REQUIRED ACTION:
Each record that follows should be reproduced in full, character for character.

(Extracted data entries)
"""
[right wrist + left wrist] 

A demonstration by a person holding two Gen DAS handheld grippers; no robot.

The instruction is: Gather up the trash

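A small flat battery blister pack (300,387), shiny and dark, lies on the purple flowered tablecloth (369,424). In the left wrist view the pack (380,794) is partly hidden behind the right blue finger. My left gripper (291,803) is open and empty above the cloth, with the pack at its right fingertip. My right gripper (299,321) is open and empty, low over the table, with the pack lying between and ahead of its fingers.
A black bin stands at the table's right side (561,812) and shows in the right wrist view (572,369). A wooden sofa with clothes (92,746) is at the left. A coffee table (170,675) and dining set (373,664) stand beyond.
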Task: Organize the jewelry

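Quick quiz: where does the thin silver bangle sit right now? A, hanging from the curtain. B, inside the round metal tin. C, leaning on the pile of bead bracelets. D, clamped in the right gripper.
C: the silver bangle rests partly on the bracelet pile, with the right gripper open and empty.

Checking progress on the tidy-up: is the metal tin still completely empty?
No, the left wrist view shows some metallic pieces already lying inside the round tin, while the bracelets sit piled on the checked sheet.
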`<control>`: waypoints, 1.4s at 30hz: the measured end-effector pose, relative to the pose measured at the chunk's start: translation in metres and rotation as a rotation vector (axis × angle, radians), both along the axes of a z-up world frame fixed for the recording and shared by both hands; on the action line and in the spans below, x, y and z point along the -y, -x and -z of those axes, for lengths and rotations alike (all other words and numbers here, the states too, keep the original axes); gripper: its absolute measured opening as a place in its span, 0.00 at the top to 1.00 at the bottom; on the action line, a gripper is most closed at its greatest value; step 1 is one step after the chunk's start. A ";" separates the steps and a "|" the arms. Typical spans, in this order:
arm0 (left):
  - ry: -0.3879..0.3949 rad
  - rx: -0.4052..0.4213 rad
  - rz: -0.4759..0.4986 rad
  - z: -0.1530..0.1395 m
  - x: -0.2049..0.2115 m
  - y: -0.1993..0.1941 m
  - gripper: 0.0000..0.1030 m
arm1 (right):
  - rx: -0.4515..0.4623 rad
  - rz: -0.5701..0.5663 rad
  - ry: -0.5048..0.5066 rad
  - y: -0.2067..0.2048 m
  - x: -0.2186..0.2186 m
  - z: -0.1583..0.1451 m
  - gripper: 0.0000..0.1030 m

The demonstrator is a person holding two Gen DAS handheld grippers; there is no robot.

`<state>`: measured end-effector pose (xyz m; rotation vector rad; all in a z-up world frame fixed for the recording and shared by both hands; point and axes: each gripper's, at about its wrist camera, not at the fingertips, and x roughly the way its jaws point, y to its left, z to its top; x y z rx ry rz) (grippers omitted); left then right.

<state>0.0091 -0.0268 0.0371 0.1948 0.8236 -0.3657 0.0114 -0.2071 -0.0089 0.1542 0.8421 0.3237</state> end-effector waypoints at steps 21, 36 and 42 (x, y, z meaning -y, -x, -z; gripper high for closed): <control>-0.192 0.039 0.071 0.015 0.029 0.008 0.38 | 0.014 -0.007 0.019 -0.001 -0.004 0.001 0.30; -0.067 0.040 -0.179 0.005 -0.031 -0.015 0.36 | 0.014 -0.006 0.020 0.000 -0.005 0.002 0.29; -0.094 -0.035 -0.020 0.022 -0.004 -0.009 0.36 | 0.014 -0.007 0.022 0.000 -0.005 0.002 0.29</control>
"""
COMPLETED TASK:
[right wrist + left wrist] 

A demonstration by a person holding two Gen DAS handheld grippers; no robot.

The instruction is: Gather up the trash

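A small flat battery blister pack (300,387), shiny and dark, lies on the purple flowered tablecloth (369,424). In the left wrist view the pack (380,794) is partly hidden behind the right blue finger. My left gripper (291,803) is open and empty above the cloth, with the pack at its right fingertip. My right gripper (299,321) is open and empty, low over the table, with the pack lying between and ahead of its fingers.
A black bin stands at the table's right side (561,812) and shows in the right wrist view (572,369). A wooden sofa with clothes (92,746) is at the left. A coffee table (170,675) and dining set (373,664) stand beyond.
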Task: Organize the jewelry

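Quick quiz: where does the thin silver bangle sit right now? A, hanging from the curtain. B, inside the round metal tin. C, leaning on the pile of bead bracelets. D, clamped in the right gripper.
C: the silver bangle rests partly on the bracelet pile, with the right gripper open and empty.

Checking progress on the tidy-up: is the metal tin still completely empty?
No, the left wrist view shows some metallic pieces already lying inside the round tin, while the bracelets sit piled on the checked sheet.
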`<control>`: waypoints, 1.4s at 30hz: the measured end-effector pose, relative to the pose measured at the chunk's start: translation in metres and rotation as a rotation vector (axis × angle, radians), both along the axes of a z-up world frame fixed for the recording and shared by both hands; on the action line and in the spans below, x, y and z point along the -y, -x and -z of those axes, for lengths and rotations alike (all other words and numbers here, the states too, keep the original axes); gripper: its absolute measured opening as a place in its span, 0.00 at the top to 1.00 at the bottom; on the action line, a gripper is most closed at its greatest value; step 1 is one step after the chunk's start. A ";" separates the steps and a "|" the arms. Typical spans, in this order:
arm0 (left):
  - ry: -0.3879..0.3949 rad
  - rx: -0.4052..0.4213 rad
  - rz: -0.4759..0.4986 rad
  - z: -0.1530..0.1395 m
  - x: -0.2049..0.2115 m
  - y: -0.1993..0.1941 m
  - gripper: 0.0000..0.1030 m
arm1 (right):
  - rx: -0.4515..0.4623 rad
  - rz: -0.5701..0.5663 rad
  - ry: -0.5048..0.5066 rad
  - y: -0.2067..0.2048 m
  - x: -0.2186..0.2186 m
  - z: -0.1583..0.1451 m
  - gripper: 0.0000..0.1030 m

The demonstrator is a person holding two Gen DAS handheld grippers; there is no robot.

`<state>`: measured end-effector pose (xyz m; rotation vector rad; all in a z-up world frame fixed for the recording and shared by both hands; point and axes: each gripper's, at about its wrist camera, not at the fingertips, and x roughly the way its jaws point, y to its left, z to its top; x y z rx ry rz) (grippers omitted); left then right.

<state>0.0091 -0.0268 0.0371 0.1948 0.8236 -0.3657 0.0114 -0.2071 -0.0089 0.1542 0.8421 0.3237</state> end-effector waypoints at steps 21, 36 and 42 (x, y, z meaning -y, -x, -z; gripper high for closed): <control>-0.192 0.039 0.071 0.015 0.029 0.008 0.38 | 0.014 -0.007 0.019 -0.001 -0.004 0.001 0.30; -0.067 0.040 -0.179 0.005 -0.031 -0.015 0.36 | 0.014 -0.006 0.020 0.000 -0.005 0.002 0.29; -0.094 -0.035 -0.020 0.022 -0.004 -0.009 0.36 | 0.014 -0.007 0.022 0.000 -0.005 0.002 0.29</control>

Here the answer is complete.